Last weekend I attended a conference Parksville, British Columbia. Parksville is just a few miles north of Nanaimo on Vancouver Island and it was there that about 100 Metis had gathered. We were told, of course, that there were no Metis there, but we found out that there are quite a few of them. And one young man came to see me and said “I have my ancestors from Winnipeg, or from Manitoba”. He was adopted out when he was young, just a few weeks old. He was raised by a family that wasn’t Metis and he was raised to be racist against Indians and especially the Metis because the Indians knew their place, but the Metis, they were kind of wild, he was told. He didn’t know he was a Metis and as he grew up and he suddenly realized that he was a different colour than the people that he had grown up with. Finally they told him that he was adopted. Earlier on this year, he began looking for his roots and he found out that he was a Metis and he then joined the Metis Association and they found his mother. They sent his mother a letter saying that they’d found her son and if she wanted to contact him they could give them the phone number. The mother was seventy-one years old and she was afraid to call her own son because she didn’t know what the reaction would be. She had been ill when she was young and she had lost all her children and then three years later when she was able to look after them again, she went looking for them and she found every one of them except the young man. They had told her that he had been adopted out already, there was nothing they could do. But he said that he found out later that he wasn’t adopted until 1957 and so they lied to her in 1951 when they said he was already adopted out.

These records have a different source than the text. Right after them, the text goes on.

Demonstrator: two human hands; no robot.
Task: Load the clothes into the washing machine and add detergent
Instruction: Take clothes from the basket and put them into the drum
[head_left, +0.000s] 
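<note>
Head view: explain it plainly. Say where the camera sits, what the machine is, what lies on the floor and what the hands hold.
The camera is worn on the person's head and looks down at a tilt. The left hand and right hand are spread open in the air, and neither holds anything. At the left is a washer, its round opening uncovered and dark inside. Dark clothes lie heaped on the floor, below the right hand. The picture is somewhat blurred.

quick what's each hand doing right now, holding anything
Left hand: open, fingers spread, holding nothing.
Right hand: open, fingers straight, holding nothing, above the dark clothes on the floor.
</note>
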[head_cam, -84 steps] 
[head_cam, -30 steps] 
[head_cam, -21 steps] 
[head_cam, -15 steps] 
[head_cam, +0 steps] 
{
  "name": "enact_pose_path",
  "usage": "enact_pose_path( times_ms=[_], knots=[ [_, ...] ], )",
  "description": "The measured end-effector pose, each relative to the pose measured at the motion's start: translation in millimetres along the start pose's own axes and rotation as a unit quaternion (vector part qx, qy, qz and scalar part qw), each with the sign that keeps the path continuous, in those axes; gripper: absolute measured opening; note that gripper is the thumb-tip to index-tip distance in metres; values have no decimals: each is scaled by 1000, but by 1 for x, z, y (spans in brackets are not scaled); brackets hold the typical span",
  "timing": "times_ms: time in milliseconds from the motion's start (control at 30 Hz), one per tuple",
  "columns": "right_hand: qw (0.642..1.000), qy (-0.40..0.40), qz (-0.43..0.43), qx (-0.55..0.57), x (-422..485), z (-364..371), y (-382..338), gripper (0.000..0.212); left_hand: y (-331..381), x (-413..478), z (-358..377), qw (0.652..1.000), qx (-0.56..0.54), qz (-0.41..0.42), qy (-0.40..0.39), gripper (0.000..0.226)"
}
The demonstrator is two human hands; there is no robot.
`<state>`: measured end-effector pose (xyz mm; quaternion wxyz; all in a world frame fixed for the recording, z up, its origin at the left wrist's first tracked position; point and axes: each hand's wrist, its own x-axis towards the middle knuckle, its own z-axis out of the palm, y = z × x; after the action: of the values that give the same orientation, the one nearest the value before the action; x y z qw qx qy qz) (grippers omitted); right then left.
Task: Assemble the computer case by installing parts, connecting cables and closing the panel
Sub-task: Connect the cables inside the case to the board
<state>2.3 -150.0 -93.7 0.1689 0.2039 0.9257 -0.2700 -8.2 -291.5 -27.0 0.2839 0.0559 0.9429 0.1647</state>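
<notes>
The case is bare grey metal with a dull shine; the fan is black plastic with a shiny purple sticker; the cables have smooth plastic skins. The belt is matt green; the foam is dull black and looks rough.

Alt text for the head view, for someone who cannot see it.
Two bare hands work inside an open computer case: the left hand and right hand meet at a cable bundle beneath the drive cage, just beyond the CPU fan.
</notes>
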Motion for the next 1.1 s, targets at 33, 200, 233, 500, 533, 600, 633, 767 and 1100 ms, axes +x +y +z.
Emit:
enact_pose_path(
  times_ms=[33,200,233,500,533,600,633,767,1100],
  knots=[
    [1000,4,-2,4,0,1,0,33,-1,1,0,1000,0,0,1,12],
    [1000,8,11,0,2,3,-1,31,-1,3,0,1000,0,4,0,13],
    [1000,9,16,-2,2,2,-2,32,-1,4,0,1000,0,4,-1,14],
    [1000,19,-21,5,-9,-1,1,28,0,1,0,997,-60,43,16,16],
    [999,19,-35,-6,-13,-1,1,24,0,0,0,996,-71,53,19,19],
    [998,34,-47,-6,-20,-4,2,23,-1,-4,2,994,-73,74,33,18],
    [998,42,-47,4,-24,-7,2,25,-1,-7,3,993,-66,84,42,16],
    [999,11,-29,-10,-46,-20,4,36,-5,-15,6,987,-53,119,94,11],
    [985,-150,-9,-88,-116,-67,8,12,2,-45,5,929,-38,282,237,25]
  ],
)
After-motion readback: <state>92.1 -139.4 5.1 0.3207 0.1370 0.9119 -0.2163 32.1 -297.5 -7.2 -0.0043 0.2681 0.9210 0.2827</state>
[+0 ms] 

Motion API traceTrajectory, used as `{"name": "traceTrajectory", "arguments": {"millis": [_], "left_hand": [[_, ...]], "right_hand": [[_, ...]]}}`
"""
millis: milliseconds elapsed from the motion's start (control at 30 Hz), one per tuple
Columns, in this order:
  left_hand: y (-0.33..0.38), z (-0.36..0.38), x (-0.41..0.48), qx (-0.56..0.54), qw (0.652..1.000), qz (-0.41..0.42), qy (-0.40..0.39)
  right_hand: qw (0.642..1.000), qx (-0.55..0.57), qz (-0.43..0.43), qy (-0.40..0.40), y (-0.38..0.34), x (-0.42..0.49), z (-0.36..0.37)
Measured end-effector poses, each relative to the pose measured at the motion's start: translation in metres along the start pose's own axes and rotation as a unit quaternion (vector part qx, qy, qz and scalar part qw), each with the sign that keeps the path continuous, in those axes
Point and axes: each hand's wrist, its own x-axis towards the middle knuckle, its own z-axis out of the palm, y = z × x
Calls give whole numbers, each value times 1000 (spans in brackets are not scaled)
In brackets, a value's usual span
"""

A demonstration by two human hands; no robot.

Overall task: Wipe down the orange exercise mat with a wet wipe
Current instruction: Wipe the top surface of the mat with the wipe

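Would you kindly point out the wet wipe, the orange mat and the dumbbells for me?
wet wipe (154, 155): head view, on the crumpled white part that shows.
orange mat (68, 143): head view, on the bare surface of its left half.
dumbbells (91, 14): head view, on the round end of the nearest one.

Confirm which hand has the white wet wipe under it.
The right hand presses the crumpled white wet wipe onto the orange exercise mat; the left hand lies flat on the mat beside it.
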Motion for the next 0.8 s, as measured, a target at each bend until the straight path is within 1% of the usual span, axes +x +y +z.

But he said, “Finally my mother phoned me and she said “Do you know who this is speaking?” And he replied “Yes, you’re my mother.” So he chatted with his mother and she said “I feel like I just had a baby. They sent me a picture of you and you look like your brothers. You look like your family.” He said, “I sat there on the phone and I had tears in my eyes. It never happened to me before. Suddenly I belonged. I was a Metis and I found that out and now I found my family.” That sense of belonging, of knowing where you come from, where your roots are is very, very important. As we travel throughout Canada we find that Metis nationalism is still there, and still very strong.